Wesentliches Unterscheidungsmerkmal zu Institutionen: Dem Konzept einer ambulant betreuten Wohngemeinschaft liegt der Paradigmenwechsel von einer trägergesteuerten hin zu einer nutzergesteuerten Wohnform zugrunde. Dies setzt insbesondere bei Initiatorinnen und Initiatoren ein Umdenken in ihrem Selbstverständnis voraus. Während in einer stationären Einrichtung (Heim) der Einrichtungsträger entscheidet, treffen in einer ambulant betreuten Wohngemeinschaft die Mieterinnen und Mieter bzw. deren Angehörige oder deren gesetzlichen Vertreterinnen und Vertreter, die sich zu einem Gremium der Selbstbestimmung zusammenschließen, alle Entscheidungen, die das Gemeinschaftsleben betreffen, selbst. Pflege- und Betreuungsdienst haben in der Wohngemeinschaft ausschließlich einen Gaststatus und können gewechselt werden. Das Gremium der Selbstbestimmung steht unter der Herausforderung, die Bedürfnisse und Wünsche der eigenen Person / des Angehörigen, aber auch die Interessen aller Mieterinnen und Mieter in den Blick zu nehmen und die gemeinsame Verantwortung für die ganze Wohngemeinschaft zu übernehmen.

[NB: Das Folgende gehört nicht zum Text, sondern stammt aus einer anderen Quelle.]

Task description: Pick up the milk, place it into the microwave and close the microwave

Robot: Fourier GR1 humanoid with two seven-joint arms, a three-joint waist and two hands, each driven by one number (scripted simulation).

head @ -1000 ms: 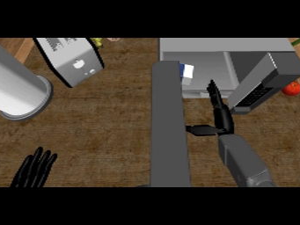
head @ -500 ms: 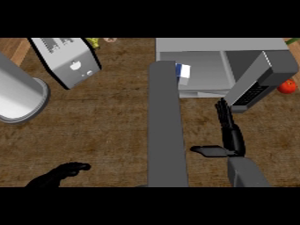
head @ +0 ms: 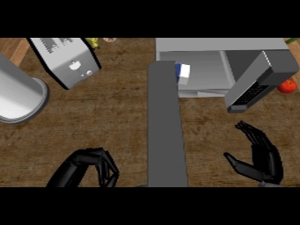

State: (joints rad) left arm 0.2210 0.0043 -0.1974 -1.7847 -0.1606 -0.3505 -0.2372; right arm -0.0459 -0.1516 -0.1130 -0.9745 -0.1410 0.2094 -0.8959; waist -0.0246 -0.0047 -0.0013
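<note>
The milk (head: 183, 73), a small white and blue carton, stands inside the open microwave (head: 224, 45) at the left of its cavity. The microwave's door (head: 168, 132) is swung out as a long grey panel reaching down the middle of the view. My right hand (head: 261, 154) hovers over the counter to the right of the door, below the microwave's control panel (head: 259, 81). Its fingers are straight and it holds nothing. My left hand (head: 90, 168) is at the lower left, close to the door's outer face, fingers curled and empty.
A silver toaster (head: 66, 61) lies at the back left. A large metal cylinder (head: 9, 90) stands at the left edge. A red fruit (head: 286, 85) sits right of the microwave. Bare wooden counter (head: 116, 114) lies between the toaster and the door.
My right hand has drawn back from the microwave's opening toward the lower edge. My left hand has shifted right toward the door and curled its fingers. The milk stays inside.
</note>
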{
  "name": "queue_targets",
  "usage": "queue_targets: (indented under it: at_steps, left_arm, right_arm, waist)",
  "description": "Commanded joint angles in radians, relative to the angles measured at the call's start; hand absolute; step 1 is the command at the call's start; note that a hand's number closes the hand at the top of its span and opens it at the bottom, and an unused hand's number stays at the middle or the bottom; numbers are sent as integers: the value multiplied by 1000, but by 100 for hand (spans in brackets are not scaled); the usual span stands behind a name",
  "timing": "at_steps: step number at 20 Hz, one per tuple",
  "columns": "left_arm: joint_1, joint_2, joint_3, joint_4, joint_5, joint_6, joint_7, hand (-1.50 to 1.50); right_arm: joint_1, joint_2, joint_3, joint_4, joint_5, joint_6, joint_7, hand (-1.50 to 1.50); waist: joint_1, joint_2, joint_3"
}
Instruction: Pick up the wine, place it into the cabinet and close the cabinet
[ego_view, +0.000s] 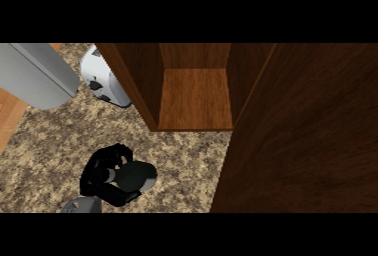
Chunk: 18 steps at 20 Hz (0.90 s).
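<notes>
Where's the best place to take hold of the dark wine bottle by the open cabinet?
Its round body, from the view's left: the dark wine bottle stands upright, top facing up, so fingers wrap its sides. The black left hand curls round it that way.

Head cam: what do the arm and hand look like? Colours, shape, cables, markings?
One hand shows: black, with chunky segmented fingers and a thumb. Its forearm is plain grey, smooth and rounded. No cables, markings or sleeves visible. The big grey rounded cylinder at upper left may be the other forearm; cannot tell.
</notes>
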Motion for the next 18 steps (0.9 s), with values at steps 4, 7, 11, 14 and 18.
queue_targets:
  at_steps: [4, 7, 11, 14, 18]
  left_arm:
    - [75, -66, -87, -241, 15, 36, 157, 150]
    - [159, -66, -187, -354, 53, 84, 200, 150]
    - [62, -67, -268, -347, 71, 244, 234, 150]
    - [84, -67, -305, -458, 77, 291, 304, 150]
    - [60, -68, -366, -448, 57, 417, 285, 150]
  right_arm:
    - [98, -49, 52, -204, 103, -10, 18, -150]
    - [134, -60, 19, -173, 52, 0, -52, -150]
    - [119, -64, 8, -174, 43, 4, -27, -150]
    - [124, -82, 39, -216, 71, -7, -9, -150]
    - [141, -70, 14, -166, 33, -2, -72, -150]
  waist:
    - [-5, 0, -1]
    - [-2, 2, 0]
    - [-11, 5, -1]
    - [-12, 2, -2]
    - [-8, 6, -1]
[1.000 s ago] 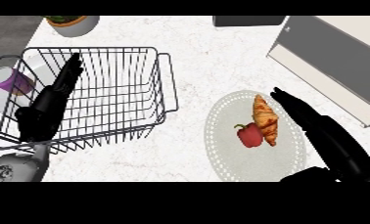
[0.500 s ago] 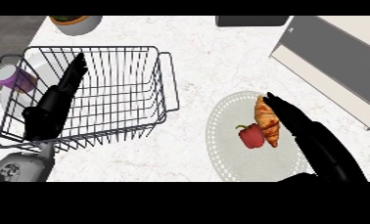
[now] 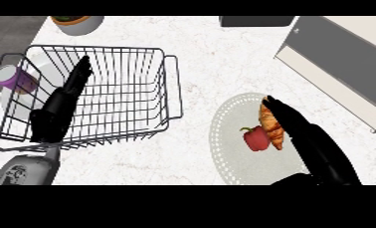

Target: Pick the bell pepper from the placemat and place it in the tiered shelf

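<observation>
Your right hand (image 3: pixel 314 145) comes in from the lower right with its fingers straight and together, closed on nothing, laid along the right flank of the croissant (image 3: pixel 272 125). From this steep angle you cannot be sure whether the fingers touch the pastry or merely hover beside it. Your left hand (image 3: pixel 60 106) is likewise open, fingers straight, pointing up over the left part of the wire shelf (image 3: pixel 163 72) and holding nothing. It looks to be resting there. Around them spreads the pale marbled counter (image 3: pixel 213 48), with a grey cabinet-like block (image 3: pixel 337 57) at the upper right and the wire shelf taking up the left side. It is an open basket of thin rods with nothing from the task in it. Next in size is the round pale placemat (image 3: pixel 228 147), well apart from the shelf, to the right of it. On it lies the croissant, and hard against the croissant's left side sits the red bell pepper (image 3: pixel 255 140), upright with its stem to the upper left. So the croissant lies between your right hand and the pepper. A purple cup (image 3: pixel 18 78) stands at the shelf's far left edge, and a small pot (image 3: pixel 77 23) sits at the upper left. As for progress, you are at the very start: the pepper is not grasped, not lifted, and nothing has been carried across. You have yet to get your fingers round the pepper, past or over the croissant, raise it, cross the counter and set it in the shelf.
</observation>
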`<state>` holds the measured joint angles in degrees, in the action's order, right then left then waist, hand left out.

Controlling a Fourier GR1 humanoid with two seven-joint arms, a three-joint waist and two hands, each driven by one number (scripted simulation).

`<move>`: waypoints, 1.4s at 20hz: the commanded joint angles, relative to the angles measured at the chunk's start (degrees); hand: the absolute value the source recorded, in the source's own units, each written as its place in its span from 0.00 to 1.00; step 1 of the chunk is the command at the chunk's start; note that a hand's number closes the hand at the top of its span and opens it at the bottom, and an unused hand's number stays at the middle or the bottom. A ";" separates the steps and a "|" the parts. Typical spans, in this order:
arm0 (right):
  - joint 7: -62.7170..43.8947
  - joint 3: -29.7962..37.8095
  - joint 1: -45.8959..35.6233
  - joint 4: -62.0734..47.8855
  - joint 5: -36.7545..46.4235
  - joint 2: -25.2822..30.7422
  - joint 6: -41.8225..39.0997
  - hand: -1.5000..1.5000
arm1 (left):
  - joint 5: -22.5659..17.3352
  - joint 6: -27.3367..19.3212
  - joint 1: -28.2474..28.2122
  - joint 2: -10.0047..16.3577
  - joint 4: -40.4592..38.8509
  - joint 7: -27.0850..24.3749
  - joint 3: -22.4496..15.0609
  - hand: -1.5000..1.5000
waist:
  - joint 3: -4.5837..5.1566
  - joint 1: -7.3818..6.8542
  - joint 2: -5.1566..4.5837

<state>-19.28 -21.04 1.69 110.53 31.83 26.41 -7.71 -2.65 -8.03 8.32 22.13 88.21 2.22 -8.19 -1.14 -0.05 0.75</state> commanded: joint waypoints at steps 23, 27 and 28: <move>6.09 -0.43 -1.28 -14.13 10.74 -7.45 3.08 0.00 | 3.43 3.95 -0.07 -10.66 -2.72 0.46 -0.17 0.50 | 1.14 0.14 -0.71; 9.71 1.70 -5.55 -23.29 11.07 -9.64 3.86 0.00 | 7.15 1.30 0.82 -13.52 -2.80 1.17 -1.52 0.50 | 1.12 -0.13 -0.76; 9.22 1.12 -2.08 -20.08 12.08 -9.22 4.75 0.00 | 4.67 4.15 -1.93 -12.33 -1.86 -1.40 0.03 0.50 | 1.14 -0.01 -0.71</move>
<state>-11.59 -20.45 -1.21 92.10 42.70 18.04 -3.95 2.05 -4.60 10.33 12.27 85.77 2.49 -6.45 -0.47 -0.17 0.40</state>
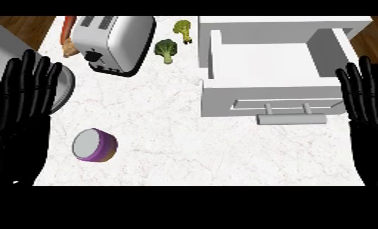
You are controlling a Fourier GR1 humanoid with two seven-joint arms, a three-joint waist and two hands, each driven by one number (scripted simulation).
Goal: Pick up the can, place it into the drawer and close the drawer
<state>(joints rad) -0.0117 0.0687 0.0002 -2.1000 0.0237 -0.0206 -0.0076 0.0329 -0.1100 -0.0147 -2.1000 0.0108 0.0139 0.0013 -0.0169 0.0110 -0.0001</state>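
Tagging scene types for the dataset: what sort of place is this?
Most likely a kitchen counter: a marbled white countertop with a toaster, a broccoli floret and an open white drawer.

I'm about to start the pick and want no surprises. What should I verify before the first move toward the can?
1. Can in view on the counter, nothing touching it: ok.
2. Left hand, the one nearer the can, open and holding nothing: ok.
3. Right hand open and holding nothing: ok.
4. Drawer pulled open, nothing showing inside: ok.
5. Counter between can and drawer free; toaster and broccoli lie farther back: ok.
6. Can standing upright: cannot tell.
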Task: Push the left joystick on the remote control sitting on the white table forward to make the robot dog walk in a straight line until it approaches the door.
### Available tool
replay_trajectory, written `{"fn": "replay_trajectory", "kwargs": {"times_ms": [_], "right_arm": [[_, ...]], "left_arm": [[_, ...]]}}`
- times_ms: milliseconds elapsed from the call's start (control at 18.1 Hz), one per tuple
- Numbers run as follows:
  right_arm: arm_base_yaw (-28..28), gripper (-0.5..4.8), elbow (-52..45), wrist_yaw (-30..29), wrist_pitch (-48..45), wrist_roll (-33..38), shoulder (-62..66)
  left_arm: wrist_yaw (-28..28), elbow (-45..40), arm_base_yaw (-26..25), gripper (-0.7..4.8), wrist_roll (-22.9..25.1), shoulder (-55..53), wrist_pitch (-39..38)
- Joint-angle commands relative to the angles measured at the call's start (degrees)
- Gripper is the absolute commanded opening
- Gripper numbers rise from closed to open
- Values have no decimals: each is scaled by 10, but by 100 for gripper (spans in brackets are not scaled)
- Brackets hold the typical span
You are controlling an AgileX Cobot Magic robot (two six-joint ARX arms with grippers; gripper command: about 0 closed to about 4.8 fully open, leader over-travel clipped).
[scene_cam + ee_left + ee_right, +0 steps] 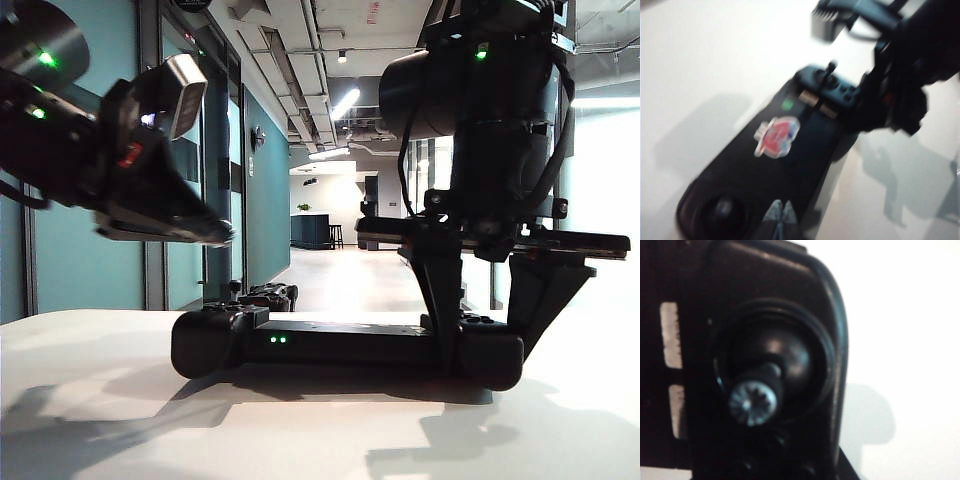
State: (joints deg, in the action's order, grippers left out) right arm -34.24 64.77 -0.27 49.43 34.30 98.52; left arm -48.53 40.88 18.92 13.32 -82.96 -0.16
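We see the remote control [345, 345] lying flat on the white table [300, 430], its long axis running side to side across the exterior view, two green lights facing that camera. The right gripper [490, 330] stands over its right end, one finger [440, 300] in front of the bulky grip and the other [540, 300] just past it; the fingers bracket that end, spread apart, though we cannot tell whether their pads touch it. Directly beneath them, in the right wrist view, a thumbstick [754, 401] rises from its round well, its ribbed metal cap tilted towards the lens.

The left gripper [205, 232] hangs above the remote's left end, clear of it, blurred; its fingertips [780, 215] appear pressed together, cut off by the frame edge. Beyond them the remote stretches lengthwise away. The left joystick [236, 288] is a thin upright stem. Behind it, the robot dog [270, 296] is mostly hidden.
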Motion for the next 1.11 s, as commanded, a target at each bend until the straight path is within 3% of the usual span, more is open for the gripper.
{"fn": "replay_trajectory", "kwargs": {"times_ms": [55, 442, 608, 718, 884, 995, 1105], "right_arm": [[0, 75, 1, -7, -2, 0, -1], [0, 75, 1, -7, -3, -3, -1], [0, 75, 1, -7, -2, -5, -1], [0, 75, 1, -7, -2, -11, -1], [0, 75, 1, -7, -2, -12, -1], [0, 75, 1, -7, -2, -12, -1], [0, 75, 1, -7, -3, -12, -1]], "left_arm": [[-48, 0, 0, -6, 4, -30, 58], [-23, 0, 0, -5, -3, -59, 80], [22, 3, 0, -5, -4, -45, 68], [37, 34, 0, -6, 9, -23, 6], [66, 97, 0, -6, 84, -22, -122], [45, 108, 0, -6, 120, -23, -168], [33, 108, 0, -6, 125, -35, -187]]}}
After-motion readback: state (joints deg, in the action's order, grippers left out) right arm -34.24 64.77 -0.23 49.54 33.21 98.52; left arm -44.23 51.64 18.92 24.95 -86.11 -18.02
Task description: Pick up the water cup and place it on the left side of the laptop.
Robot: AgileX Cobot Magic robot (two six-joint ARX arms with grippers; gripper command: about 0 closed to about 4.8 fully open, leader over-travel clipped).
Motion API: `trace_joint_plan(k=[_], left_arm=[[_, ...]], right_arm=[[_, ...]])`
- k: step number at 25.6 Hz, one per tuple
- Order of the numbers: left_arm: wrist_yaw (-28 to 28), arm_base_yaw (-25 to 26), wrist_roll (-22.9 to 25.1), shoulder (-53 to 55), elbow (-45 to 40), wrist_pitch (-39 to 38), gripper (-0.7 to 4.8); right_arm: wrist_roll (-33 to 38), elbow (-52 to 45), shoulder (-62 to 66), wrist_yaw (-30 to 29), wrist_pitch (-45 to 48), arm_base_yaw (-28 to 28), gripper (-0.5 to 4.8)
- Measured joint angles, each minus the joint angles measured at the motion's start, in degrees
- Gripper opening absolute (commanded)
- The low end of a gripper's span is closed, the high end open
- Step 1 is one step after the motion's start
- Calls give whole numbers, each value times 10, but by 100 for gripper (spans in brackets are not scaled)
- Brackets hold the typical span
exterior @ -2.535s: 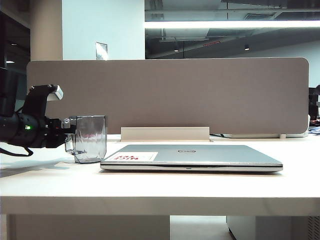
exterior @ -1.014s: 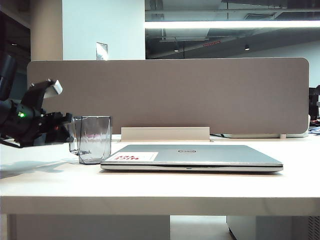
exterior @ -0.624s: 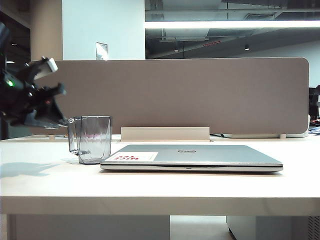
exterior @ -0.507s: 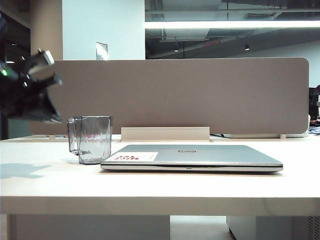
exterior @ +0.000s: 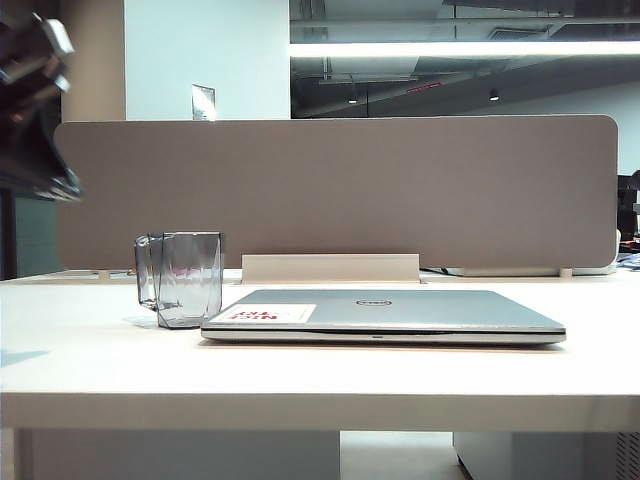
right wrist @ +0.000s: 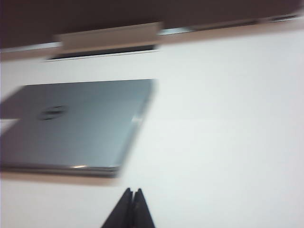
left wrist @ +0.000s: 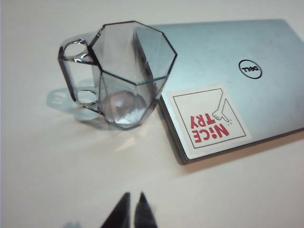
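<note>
The cup (exterior: 181, 278) stands upright on the desk (exterior: 320, 375), just beside the laptop's (exterior: 385, 314) left edge, its handle turned away from the laptop. From the left wrist view the cup (left wrist: 118, 73) is empty, faceted and grey-tinted, and its base sits close against the laptop's (left wrist: 228, 80) corner; whether they touch I cannot tell. The laptop is closed, lid up, with a round logo (left wrist: 250, 70) and a white sticker (left wrist: 208, 121) with red print near the corner by the cup. The left gripper (left wrist: 132, 210) hangs above the desk, well apart from the cup, its jaws drawn together with only a thin slit between them and nothing in them. In the exterior view the left arm (exterior: 35, 105) is high at the left edge, clear of the desk. The right gripper (right wrist: 132, 207) has its jaws closed and empty, over bare desk near the laptop (right wrist: 76, 123); that view is blurred. A grey partition (exterior: 340, 190) runs behind the desk.
</note>
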Motion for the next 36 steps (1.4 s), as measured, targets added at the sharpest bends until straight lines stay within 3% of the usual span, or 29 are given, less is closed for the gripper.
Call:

Zielgruppen: Besonders für Menschen mit Demenzerkrankung haben sich ambulant betreute Wohngemeinschaften gut bewährt. Sie stellen jedoch auch eine alternative Wohnform für somatisch pflegebedürftige Erwachsene dar.

Zentrale Rahmenbedingungen: Bayerisches Pflege- und Wohnqualitätsgesetz - PfleWoqG

  • Die Selbstbestimmung der Mieterinnen und Mieter ist gewährleistet. Sie schließen sich zu einem Gremium der Selbstbestimmung zusammen. Das Gremium ist Herzstück der abWG!
  • Alle Dienstleistungsanbieter (Pflege, Betreuung, Hauswirtschaft etc.) sind frei wählbar und können unabhängig vom Mietvertrag gekündigt werden. Auch der Umfang der beauftragten Leistungen ist, je nach persönlichem Bedarf, frei wählbar.
  • Die Pflege- und Betreuungsdienste sind Gäste in der ambulant betreuten Wohngemeinschaft. Das heißt, sie haben keine Räume (Büro, Umkleide, ...) in oder in enger Verbindung mit der Wohngemeinschaft.
  • Es leben maximal 12 Mieterinnen und Mieter in einer ambulant betreuten Wohngemeinschaft.
  • Jede Wohngemeinschaft ist für sich baulich, wirtschaftlich und organisatorisch selbständig und es befinden sich nicht mehr als zwei abWGs des selben Initiators in räumlicher Nähe.

Für den Aufbau ist eine staatliche Anschubfinanzierung möglich. Beim Aufbau sind einige Grundsätze zu beachten (Bayerisches Pflege- und Wohnqualitätsgesetz - PfleWoqG).